I do not pretend to be an expert on fitness. I am not a certified trainer, but I work out every single day with one. I would like to think I know a thing or two about proper form, proper weight, proper number of reps, and so on. This book fell short in all of these areas.
The subtitle of this book is Revolutionary Guide to Prevent Injury. I kept looking for the evidence of revolutionary. What makes this book revolutionary? The why of it all was missing.
Here were the cons for me:
1. The information was cookie-cutter and very abbreviated.
2. The layout of information was confusing. Starts with Rotator Cuff then Abdominals. What is so important about the rotator cuff?
3. Abbreviations were not explained. What is TA, RA, EO?
4. Not a lot of information about proper form except shoulder winging. No explanation about why shoulder winging is so bad, either.
5. There was no prep on what equipment one would need: dumbbells, stability ball, cables (gym membership?), resistance bands (mini and regular), foam roller, small ball for feet.
6. There were inconsistencies with illustrations as well. Back and glute muscles are clearly defined but not abdominals.
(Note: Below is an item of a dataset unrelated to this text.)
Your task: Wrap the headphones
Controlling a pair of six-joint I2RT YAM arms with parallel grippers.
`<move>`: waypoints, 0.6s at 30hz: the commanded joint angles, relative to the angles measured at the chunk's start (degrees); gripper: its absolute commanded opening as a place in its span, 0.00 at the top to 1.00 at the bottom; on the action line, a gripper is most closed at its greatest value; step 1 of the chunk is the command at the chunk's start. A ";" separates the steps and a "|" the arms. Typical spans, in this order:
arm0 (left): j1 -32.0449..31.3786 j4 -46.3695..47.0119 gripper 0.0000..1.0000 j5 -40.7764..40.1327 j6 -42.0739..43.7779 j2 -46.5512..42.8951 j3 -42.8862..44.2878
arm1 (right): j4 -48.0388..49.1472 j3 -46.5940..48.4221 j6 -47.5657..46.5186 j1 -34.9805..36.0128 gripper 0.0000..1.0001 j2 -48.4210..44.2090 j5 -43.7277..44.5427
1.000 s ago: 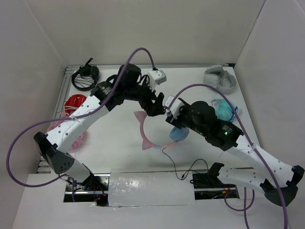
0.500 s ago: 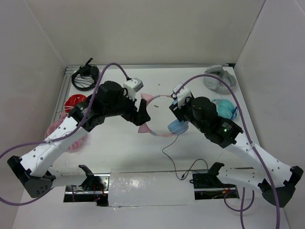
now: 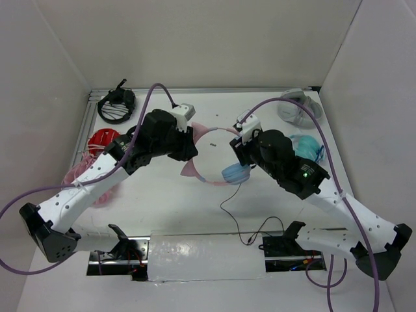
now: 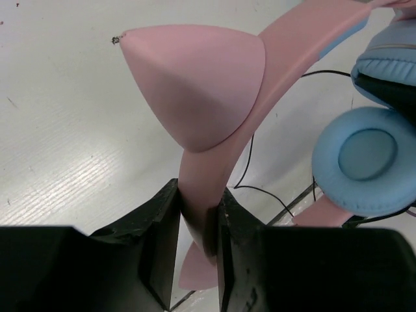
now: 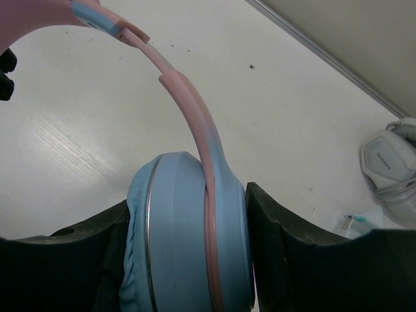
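Observation:
The headphones (image 3: 211, 132) have a thin pink headband with cat ears (image 4: 195, 91), light-blue ear cups and a thin black cable (image 3: 229, 209). They are held up over the middle of the table between both arms. My left gripper (image 3: 190, 156) is shut on the pink headband (image 4: 203, 195) just below one cat ear. My right gripper (image 3: 239, 166) is shut on one light-blue ear cup (image 5: 185, 234), a finger on each side. The other ear cup (image 4: 361, 156) shows in the left wrist view. The cable hangs down and trails toward the near edge.
Grey-white headphones (image 3: 298, 107) and teal headphones (image 3: 311, 148) lie at the back right. Black headphones (image 3: 116, 104), red headphones (image 3: 101, 138) and pink ones (image 3: 84, 177) lie along the left side. A strip of bubble wrap (image 3: 205, 260) covers the near edge.
My left gripper swung back from beside the right gripper to the headband and closed on it. The right gripper turned the headphones, bringing the held ear cup slightly left and up.

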 commanded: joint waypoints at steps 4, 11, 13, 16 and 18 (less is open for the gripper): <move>-0.51 2.50 0.86 0.60 1.25 1.05 0.12 | 3.97 4.06 2.75 0.65 1.00 0.98 -2.14; -0.78 0.75 1.00 -6.94 -0.41 2.37 2.31 | 3.80 4.76 2.57 2.15 0.70 1.69 -3.45; -0.78 0.57 1.00 -9.41 -1.30 2.29 3.36 | 3.97 5.64 2.66 2.15 0.19 1.69 -3.90; -0.78 0.31 1.00 -12.94 -2.35 1.93 6.52 | 5.02 8.71 3.79 2.23 0.00 0.81 -4.16; -0.69 0.39 1.00 -15.22 -2.27 1.41 7.76 | 6.16 9.68 4.41 2.15 0.00 -0.85 -3.28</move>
7. Some information was repetitious (not helpful when the “book” is only 88 pages long): what is the difference between “angry cat/flat back” and “cat/cow” or the hamstring stretch on page 61 from the hamstring stretch on page 71?
8. Descriptions about how to perform exercises were lacking. How do you do 10 – 15 reps on each side of angry cat/flat back? Illustrations do not match written instructions.
9. What is a subscapularis and why should I care?
10. Someone could hurt themselves if they do not chose the proper weight or use proper form, but there is no guidance on either.
I did like the section on foam rolling, since I hate foam rolling. The Theragun saved my life.
In short, there was so much more that could have gone into this book.